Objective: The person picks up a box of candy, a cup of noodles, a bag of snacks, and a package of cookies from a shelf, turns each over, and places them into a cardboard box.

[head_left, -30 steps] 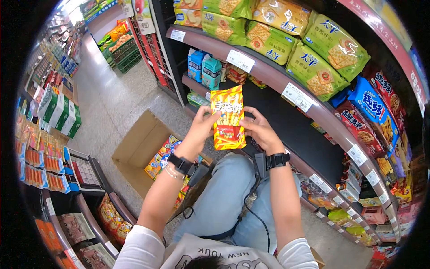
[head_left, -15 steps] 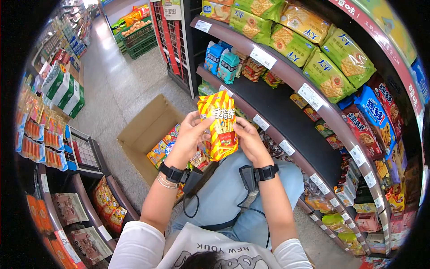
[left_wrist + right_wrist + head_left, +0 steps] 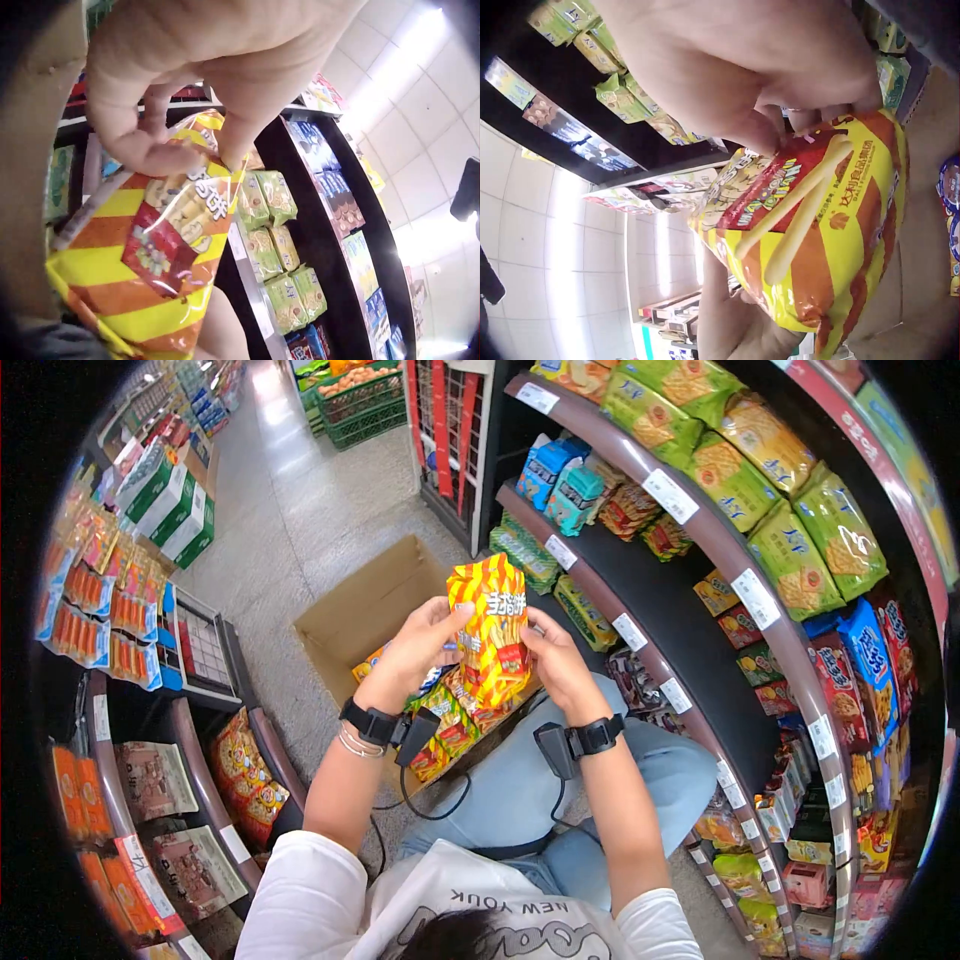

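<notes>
A yellow-and-orange striped bag of finger biscuits [image 3: 490, 622] is held upright, slightly tilted, between both hands in the head view. My left hand [image 3: 418, 642] grips its left side, thumb on the front. On the opposite side my right hand [image 3: 562, 665] pinches the edge near the lower half. The left wrist view shows the left thumb and fingers closed on the upper part of the biscuit bag [image 3: 169, 251]. In the right wrist view, the bag [image 3: 821, 225] shows its printed biscuit sticks, with right fingers at its edge.
Just beyond the hands stands an open cardboard box [image 3: 345, 603] with several colourful snack packs [image 3: 455, 725] inside. Curved store shelves [image 3: 600, 585] on the right carry green cracker packs [image 3: 795, 555] and small blue bags [image 3: 548, 465]. Hanging sausage packs [image 3: 85, 595] are at left.
The head view has turned left, so shelves and box sit further right in it. The bag has moved from in front of the shelf to over the box, turning slightly in both hands.
</notes>
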Available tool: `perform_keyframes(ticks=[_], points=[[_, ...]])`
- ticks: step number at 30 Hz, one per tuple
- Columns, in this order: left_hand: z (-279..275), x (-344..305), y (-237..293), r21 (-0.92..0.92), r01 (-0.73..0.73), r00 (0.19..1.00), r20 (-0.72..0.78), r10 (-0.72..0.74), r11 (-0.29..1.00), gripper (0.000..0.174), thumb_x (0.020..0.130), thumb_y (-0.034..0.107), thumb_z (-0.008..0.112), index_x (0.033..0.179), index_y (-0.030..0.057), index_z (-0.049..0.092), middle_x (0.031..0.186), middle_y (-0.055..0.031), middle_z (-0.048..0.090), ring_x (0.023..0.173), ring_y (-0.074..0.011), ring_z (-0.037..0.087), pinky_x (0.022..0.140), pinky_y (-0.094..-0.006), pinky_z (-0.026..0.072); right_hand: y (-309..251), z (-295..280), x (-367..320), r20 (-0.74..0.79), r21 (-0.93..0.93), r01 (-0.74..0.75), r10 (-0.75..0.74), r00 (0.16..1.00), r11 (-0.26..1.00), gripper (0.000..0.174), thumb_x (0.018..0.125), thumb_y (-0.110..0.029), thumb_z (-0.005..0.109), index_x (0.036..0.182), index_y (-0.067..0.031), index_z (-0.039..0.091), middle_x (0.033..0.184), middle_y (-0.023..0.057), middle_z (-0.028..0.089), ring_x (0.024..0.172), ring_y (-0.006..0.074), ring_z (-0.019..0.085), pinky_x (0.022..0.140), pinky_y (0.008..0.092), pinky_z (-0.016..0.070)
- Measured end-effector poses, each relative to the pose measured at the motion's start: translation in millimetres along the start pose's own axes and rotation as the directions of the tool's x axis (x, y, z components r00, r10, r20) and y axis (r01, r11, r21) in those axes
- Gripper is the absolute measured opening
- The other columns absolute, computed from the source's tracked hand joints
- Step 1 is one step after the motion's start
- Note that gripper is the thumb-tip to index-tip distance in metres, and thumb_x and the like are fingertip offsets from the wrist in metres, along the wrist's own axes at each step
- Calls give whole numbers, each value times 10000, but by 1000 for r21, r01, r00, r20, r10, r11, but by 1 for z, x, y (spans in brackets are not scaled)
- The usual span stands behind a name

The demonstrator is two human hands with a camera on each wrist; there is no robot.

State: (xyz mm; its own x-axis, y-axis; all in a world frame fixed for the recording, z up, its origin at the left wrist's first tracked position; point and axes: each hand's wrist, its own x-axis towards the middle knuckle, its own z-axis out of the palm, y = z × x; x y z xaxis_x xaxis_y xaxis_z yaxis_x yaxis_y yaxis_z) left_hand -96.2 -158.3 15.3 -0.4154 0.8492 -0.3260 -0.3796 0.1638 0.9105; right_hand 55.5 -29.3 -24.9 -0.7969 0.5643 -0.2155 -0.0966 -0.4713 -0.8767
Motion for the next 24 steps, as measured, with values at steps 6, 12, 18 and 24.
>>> perform_keyframes(ticks=[6, 12, 18, 24], points=[[-49, -2, 4, 106, -32, 991, -126, 45, 994, 499, 888, 428, 567, 1271, 129, 453, 1185, -22, 526, 1066, -141, 522, 813, -355, 482, 13, 50, 35, 172, -180, 99, -68, 983, 979, 527, 851, -46, 592, 1334, -15, 384, 1143, 122, 577, 991, 154, 567, 825, 277, 476], [-103, 10, -1, 76, 83, 986, -150, -71, 994, 567, 859, 341, 637, 1280, 35, 413, 1207, -88, 534, 1077, -168, 541, 842, -362, 493, 63, 90, 77, 160, -473, -56, 148, 976, 879, 611, 802, -38, 659, 1327, -17, 347, 1140, 169, 551, 1007, 214, 565, 806, 326, 500], [-154, 61, -58, 598, 96, 908, -380, 176, 795, 944, 685, 407, 789, 1324, -45, 262, 1085, -175, 574, 1015, -249, 578, 876, -355, 474, 117, 116, 100, 40, -258, -350, 372, 927, 900, 484, 805, 22, 611, 1227, -46, 384, 1095, 110, 549, 996, 229, 580, 728, 362, 556], [-148, 91, -84, 860, 360, 916, -399, 35, 361, 1150, 517, 473, 830, 1367, 6, 212, 1258, -278, 408, 1123, -408, 495, 928, -396, 443, 181, 107, 118, -52, -197, -463, 463, 885, 864, 459, 805, 0, 618, 1205, -88, 411, 1081, 72, 549, 1021, 225, 553, 766, 396, 515]])
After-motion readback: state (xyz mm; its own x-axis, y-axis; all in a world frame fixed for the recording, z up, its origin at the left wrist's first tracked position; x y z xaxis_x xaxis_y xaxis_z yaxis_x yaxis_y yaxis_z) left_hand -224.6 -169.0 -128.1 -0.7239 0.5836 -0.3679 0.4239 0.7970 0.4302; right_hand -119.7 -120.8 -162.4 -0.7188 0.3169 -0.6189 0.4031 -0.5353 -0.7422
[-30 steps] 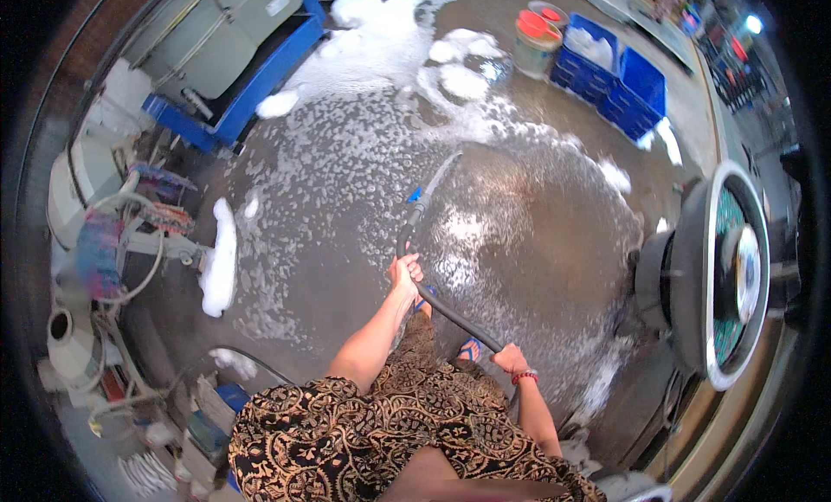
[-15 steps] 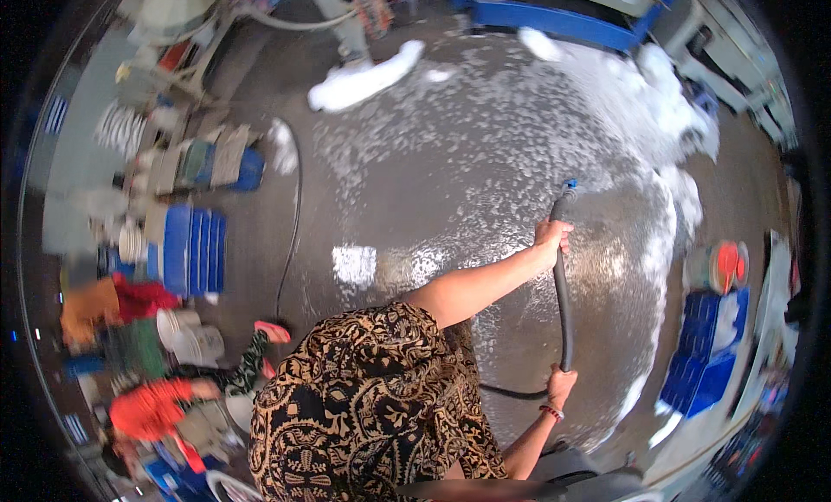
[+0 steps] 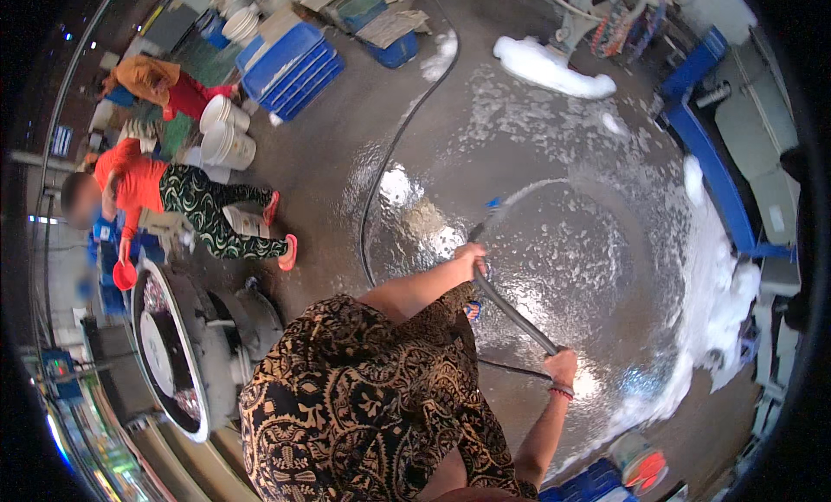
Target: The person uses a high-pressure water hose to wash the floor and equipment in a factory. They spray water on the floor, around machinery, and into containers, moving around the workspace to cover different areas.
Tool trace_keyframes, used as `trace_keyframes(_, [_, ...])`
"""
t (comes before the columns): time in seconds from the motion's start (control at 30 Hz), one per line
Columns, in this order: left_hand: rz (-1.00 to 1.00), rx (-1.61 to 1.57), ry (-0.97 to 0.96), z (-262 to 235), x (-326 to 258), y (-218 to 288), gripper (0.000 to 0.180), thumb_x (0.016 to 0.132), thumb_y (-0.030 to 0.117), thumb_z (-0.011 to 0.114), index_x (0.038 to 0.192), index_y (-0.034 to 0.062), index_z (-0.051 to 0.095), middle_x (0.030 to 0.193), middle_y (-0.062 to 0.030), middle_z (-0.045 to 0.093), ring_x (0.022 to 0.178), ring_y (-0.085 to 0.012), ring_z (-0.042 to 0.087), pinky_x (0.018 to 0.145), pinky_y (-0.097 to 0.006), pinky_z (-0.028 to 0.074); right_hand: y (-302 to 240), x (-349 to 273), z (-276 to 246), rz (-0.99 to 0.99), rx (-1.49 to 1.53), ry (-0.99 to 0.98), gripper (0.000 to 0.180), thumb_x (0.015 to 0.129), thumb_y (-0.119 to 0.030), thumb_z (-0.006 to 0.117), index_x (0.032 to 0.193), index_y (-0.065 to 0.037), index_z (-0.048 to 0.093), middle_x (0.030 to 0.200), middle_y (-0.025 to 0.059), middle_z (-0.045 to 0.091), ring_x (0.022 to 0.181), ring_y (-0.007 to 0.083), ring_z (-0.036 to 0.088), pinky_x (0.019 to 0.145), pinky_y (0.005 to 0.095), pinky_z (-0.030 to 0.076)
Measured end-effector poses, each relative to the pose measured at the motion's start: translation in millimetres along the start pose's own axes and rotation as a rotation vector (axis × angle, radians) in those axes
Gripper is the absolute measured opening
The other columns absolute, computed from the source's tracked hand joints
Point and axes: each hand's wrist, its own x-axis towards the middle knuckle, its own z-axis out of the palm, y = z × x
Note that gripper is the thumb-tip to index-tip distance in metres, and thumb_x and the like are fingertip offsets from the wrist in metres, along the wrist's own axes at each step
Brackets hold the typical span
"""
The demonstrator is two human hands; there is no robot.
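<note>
A patterned dress (image 3: pixel 363 407) fills the lower middle of the view. The right hand (image 3: pixel 561 365) is closed around the lower part of a dark hose (image 3: pixel 512 312), and the left hand (image 3: pixel 470 260) is wrapped around the same hose higher up, near its blue nozzle (image 3: pixel 494 204). A thin stream of water (image 3: pixel 537 187) is thrown from the nozzle across the wet floor (image 3: pixel 554 251). White foam (image 3: pixel 718 286) is banked along the right edge of the floor and in a patch (image 3: pixel 554 65) farther off. To the left, a person in an orange top (image 3: pixel 138 186) is seen beside white buckets (image 3: pixel 227 138), with blue crates (image 3: pixel 290 65) beyond.
</note>
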Motion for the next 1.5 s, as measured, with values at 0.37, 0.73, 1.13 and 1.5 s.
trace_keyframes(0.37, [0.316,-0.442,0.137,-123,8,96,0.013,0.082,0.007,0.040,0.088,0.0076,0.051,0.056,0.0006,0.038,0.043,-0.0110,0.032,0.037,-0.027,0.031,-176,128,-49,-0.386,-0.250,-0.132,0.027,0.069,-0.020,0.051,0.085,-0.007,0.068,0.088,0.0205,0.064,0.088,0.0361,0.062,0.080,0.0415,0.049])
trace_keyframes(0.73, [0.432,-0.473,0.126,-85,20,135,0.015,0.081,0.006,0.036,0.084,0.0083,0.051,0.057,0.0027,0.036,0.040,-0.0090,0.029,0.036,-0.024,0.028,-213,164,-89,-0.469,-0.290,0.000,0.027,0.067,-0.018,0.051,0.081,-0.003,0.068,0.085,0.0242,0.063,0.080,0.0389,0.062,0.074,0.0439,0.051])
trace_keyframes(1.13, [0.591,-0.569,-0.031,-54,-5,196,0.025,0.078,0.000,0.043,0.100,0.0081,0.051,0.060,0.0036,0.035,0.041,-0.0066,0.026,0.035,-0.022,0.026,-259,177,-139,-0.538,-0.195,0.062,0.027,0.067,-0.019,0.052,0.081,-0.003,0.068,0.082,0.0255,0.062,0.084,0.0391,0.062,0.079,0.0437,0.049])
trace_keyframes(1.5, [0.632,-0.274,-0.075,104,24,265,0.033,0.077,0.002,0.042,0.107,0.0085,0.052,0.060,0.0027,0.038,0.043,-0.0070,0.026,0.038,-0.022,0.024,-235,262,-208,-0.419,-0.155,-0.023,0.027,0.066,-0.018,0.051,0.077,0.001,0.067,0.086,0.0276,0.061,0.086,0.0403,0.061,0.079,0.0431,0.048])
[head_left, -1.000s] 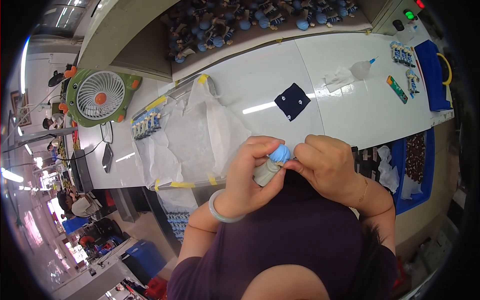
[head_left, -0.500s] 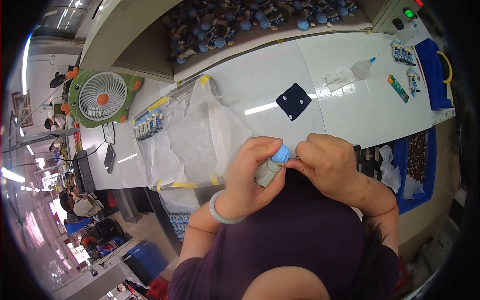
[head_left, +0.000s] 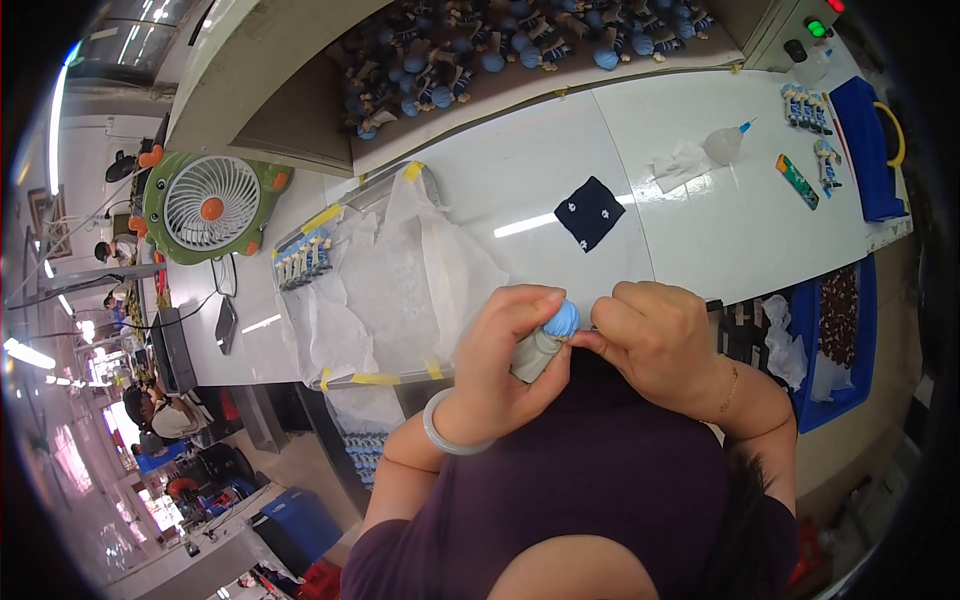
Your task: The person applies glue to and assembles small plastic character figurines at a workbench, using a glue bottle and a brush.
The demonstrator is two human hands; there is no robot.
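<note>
Held in front of my chest is a small figurine (head_left: 562, 319) with a ridged light-blue cap or hair. My left hand (head_left: 490, 365) is closed round it, the thumb up against the blue top. Below the blue top, a pale grey-green piece (head_left: 537, 356) shows in the same grip; whether it is a holder or a body I cannot tell. My right hand (head_left: 662, 345) is closed in a pinch, its fingertips right at the figurine's right side. Whatever the right fingers hold is hidden. A dark cloth square (head_left: 590, 213) with small white figures lies on the white table beyond my hands.
Left of centre sits a paper-lined tray (head_left: 385, 290) with a row of figurines (head_left: 303, 258). A green fan (head_left: 212, 208) stands at far left. A shelf (head_left: 500, 88) full of figurines spans the back. Rightward are a squeeze bottle (head_left: 722, 146), tissue (head_left: 682, 167) and blue bin (head_left: 862, 150).
The view has shifted slightly, so the table things sit a little differently. Both hands keep nearly the same pose, and the figurine's blue top sits slightly lower in the picture.
</note>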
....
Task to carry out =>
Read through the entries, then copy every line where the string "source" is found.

Exercise response =>
- The other columns absolute, computed from the source's tracked hand joints
The other columns absolute, computed from the source's tracked hand joints

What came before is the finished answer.